Aside from "killing us and giving us cancer every single day", isn't "diatomic oxygen" the stuff we breathe every single minute and need to survive?

I'm not normally one to miss the sarcastic or satirical posts, but this one seems oddly earnest.


Replies

JumpCrisscrossyesterday at 10:12 PM

> isn't "diatomic oxygen" the stuff we breathe every single minute and need to survive?

I think they're referring to oxidative stress [1] caused by cellular respiration.

[1] https://en.wikipedia.org/wiki/Oxidative_stress

Brian_K_Whitetoday at 4:03 AM

Yes and it wasn't sarcastic, both things (what you said and what they said) are simply true. I think their point was not to be alarmist like you should stop breathing, but simply that everyone knows the one thing and most people don't know the other thing, and it gives scale or context to the "you don't want extra ozone".

heavyset_gotoday at 1:10 AM

Part of aging is the result of oxidation of DNA over time and as cells reproduce.

echelontoday at 12:18 PM

The other posters here are right. I just wanted to point out the odd beauty in the fact that the fuel that makes our biology possible is also one of the things that is killing us. If you get a chance, read up a little bit on redox reactions and oxidative stress and take a moment to appreciate that.

We harness the energy of oxygen. It's the fuel that powers us. But it's also so reactive that it's constantly damaging our DNA and intracellular components. Over time it ages us, causes cancer (daily - our biology fights back!), and will ultimately be part of what wears us down and kills us.

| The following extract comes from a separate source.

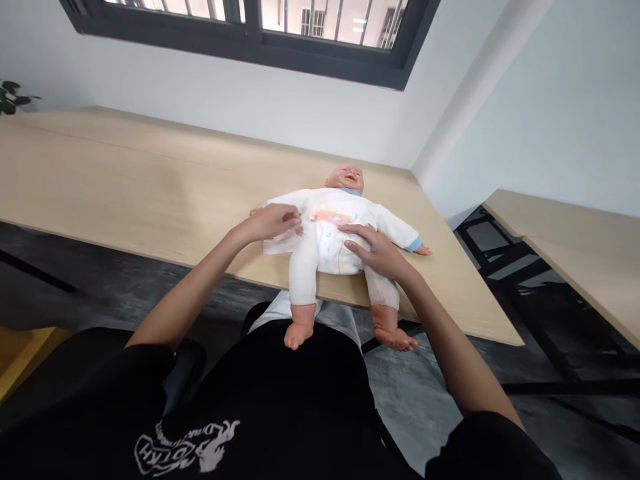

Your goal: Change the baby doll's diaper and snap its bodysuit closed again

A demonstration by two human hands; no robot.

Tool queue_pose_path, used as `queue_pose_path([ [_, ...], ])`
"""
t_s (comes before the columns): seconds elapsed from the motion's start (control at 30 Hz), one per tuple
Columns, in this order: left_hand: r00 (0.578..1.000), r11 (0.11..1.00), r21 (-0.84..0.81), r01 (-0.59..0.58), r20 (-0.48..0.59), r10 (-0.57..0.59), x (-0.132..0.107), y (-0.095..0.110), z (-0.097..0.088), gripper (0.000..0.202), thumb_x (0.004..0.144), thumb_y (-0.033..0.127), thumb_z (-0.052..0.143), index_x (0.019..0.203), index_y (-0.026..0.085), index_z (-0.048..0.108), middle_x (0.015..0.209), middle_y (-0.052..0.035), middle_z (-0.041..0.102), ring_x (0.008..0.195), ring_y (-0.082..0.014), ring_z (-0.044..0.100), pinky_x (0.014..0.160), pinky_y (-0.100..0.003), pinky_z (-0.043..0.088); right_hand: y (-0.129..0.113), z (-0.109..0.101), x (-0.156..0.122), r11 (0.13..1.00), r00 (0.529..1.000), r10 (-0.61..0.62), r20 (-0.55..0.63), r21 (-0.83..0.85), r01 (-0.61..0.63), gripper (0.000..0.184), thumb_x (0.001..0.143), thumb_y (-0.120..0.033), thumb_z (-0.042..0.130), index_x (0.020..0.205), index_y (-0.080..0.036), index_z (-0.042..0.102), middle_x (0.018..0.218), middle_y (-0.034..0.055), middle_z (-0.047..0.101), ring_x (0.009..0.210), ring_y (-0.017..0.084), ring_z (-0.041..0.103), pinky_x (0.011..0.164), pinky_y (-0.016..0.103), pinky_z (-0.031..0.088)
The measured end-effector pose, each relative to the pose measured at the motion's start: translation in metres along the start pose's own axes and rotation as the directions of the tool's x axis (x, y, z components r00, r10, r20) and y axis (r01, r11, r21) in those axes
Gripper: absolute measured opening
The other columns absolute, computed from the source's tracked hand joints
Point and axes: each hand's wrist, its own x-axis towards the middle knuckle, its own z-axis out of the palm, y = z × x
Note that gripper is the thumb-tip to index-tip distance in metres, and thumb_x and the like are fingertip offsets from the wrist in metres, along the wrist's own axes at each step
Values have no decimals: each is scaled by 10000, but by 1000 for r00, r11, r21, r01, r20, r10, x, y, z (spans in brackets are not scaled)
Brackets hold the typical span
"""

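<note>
A baby doll (349, 179) in a white top with blue cuffs lies on its back, its lower legs hanging over the table's near edge. Around its hips is a white diaper (336, 257) with a coloured print at the waist. At the diaper's left side, my left hand (277, 221) has its fingers curled in a pinch by the waistband's edge; the fingertips are slightly blurred. A pale side flap of the diaper spreads on the table under that hand. My right hand (374, 250) rests on the diaper's right front, fingers stretched out.
The light wooden table (150, 180) runs along the wall below a dark-framed window (250, 40). To the right stands another table (575, 233) on black metal legs. A plant (15, 97) shows at the far left, and a yellow piece (25, 353) at lower left.
</note>
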Motion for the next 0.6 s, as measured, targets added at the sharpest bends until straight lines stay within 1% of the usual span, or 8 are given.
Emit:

Look at oxygen as a very reactive and energy abundant fuel. And then consider its abundance in our atmosphere. And then how it powers human locomotion, human biochemistry. And how it creates free radicals and chain reactions that strip our DNA and mutate base pairs. And all the tens of thousands - no, countless more - interactions and reactions it's having all throughout our bodies at all times. And how our biology evolved compensation measures to keep those deleterious effects at bay for as long as possible - as long as necessary - to enable reproduction.

Our biology is utterly awe-inspiring when you think about it. An incredible machine molded by our gravity well and abundantly available energy. Not just fighting against entropy, but actively sailing its turbulent energy gradients.